Work order:
Each line below that contains the word "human" must be copied.

Records for the task:
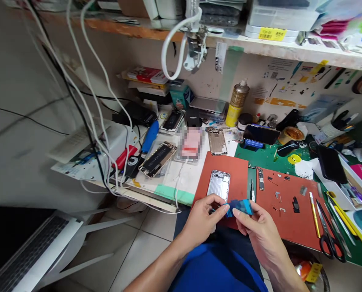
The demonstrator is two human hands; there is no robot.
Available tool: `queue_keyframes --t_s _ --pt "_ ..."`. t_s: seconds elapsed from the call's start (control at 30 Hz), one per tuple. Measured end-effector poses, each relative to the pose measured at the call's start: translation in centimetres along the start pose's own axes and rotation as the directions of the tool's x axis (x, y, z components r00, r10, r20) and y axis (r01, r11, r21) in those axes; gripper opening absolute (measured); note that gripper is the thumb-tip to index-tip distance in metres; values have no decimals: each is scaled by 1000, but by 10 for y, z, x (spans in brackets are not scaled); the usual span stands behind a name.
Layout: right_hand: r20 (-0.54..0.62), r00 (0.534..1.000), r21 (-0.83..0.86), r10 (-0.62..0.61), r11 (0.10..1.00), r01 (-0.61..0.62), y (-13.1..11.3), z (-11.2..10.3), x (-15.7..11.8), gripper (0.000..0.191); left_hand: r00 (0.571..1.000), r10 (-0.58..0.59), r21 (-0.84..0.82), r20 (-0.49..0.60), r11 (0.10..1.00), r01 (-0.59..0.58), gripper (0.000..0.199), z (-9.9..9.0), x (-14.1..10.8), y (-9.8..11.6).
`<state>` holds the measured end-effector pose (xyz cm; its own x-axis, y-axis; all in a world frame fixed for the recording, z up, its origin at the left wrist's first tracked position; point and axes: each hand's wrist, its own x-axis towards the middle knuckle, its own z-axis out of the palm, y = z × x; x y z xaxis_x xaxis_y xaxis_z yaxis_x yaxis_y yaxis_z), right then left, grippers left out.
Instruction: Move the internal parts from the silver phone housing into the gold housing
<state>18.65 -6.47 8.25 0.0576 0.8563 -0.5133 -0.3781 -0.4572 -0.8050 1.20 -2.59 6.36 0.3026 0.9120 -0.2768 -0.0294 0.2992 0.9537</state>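
Observation:
Between my two hands, over the front edge of the bench, is a small flat blue piece (240, 207). My left hand (205, 217) pinches its left end with thumb and fingers. At its right end my right hand (256, 225) is closed on it, thumb on top. Just behind my left hand a silver phone housing (219, 184) lies on the red-brown mat (237, 166). Tweezers (253, 190) lie right of that housing. Farther right, a narrow circuit board (261, 179) and several small parts rest on a second red-brown mat (290, 227).
Black-handled scissors (328, 243) and yellow tools (348, 219) lie at right. An opened phone (158, 159), a blue tool (150, 136) and white cables (92, 117) are at left. A spray can (237, 103) stands behind, under a shelf (272, 48). A laptop (37, 251) is at lower left.

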Motion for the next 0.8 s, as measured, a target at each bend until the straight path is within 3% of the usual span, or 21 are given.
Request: queue_keyframes --t_s 0.13,0.23,0.47,0.6,0.8 --pt "184 974 61 133 987 -146 -5 -5 -3 45 991 -84 -161 106 982 100 43 -9 -1 2" --pt "287 942 37 172 981 -190 -4 -11 -3 40 987 -116 -234 115 962 141 48 -16 -3 2" --pt "67 997 -207 -43 977 56 12 -23 2 41 993 -115 -212 37 970 120 50 -21 -6 4" --pt "20 998 -256 -65 964 68 22 -25 3 44 991 -101 -174 82 978 114 48 -24 -10 7" --pt "90 996 -187 8 982 9 15 -23 -3 45 984 -74 -97 162 991 91 47 -32 -8 5"
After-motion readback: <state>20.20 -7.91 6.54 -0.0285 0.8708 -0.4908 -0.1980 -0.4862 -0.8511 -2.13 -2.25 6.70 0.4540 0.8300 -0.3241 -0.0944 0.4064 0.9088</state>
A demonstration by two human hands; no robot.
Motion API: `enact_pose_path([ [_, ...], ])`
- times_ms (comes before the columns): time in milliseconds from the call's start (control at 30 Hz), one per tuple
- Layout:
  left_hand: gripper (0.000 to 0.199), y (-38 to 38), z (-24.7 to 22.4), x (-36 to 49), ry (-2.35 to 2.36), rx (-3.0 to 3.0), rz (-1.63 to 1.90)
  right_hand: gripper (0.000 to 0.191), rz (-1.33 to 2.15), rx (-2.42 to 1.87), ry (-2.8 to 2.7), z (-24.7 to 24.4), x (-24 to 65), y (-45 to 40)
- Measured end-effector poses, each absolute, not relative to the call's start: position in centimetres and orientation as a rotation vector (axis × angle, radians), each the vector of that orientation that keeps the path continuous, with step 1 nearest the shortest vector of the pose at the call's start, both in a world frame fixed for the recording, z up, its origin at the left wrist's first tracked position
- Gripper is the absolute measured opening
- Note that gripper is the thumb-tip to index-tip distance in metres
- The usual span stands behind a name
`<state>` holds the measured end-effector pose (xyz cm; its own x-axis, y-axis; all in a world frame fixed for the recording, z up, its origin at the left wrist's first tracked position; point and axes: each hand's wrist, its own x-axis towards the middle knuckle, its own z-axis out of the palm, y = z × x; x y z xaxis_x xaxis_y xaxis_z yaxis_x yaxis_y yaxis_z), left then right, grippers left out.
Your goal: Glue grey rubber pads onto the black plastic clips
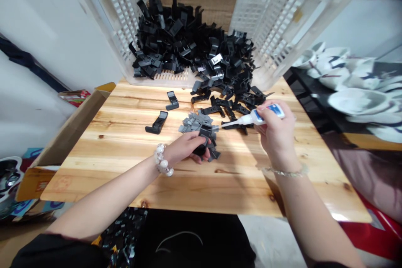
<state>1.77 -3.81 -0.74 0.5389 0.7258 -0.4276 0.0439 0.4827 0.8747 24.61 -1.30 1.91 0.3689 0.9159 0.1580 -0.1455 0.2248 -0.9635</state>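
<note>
One black part [206, 134] was clamped in my left grip [185, 146], above the worktop [119, 146] and over a pile of grey pieces [195, 120]. My right grip [277, 134] was closed around a white bottle [256, 117], whose slim nozzle [230, 124] pointed toward the part, its tip just beside it. Two black clips [157, 122] lay apart to the left; at the back, a heap of black clips [185, 37] spread from the open side of a white crate [266, 50]. I judged the step in hand to be bringing the nozzle to the part, perhaps for dispensing. The next move, in my judgement, called for a steady left grip, a short approach and a light squeeze.
</note>
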Motion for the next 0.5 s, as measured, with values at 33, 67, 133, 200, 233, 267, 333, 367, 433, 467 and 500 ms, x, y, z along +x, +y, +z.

Answer box:
The demonstrator is two human hands; there is no robot.
A demonstration by two human hands; no robot.

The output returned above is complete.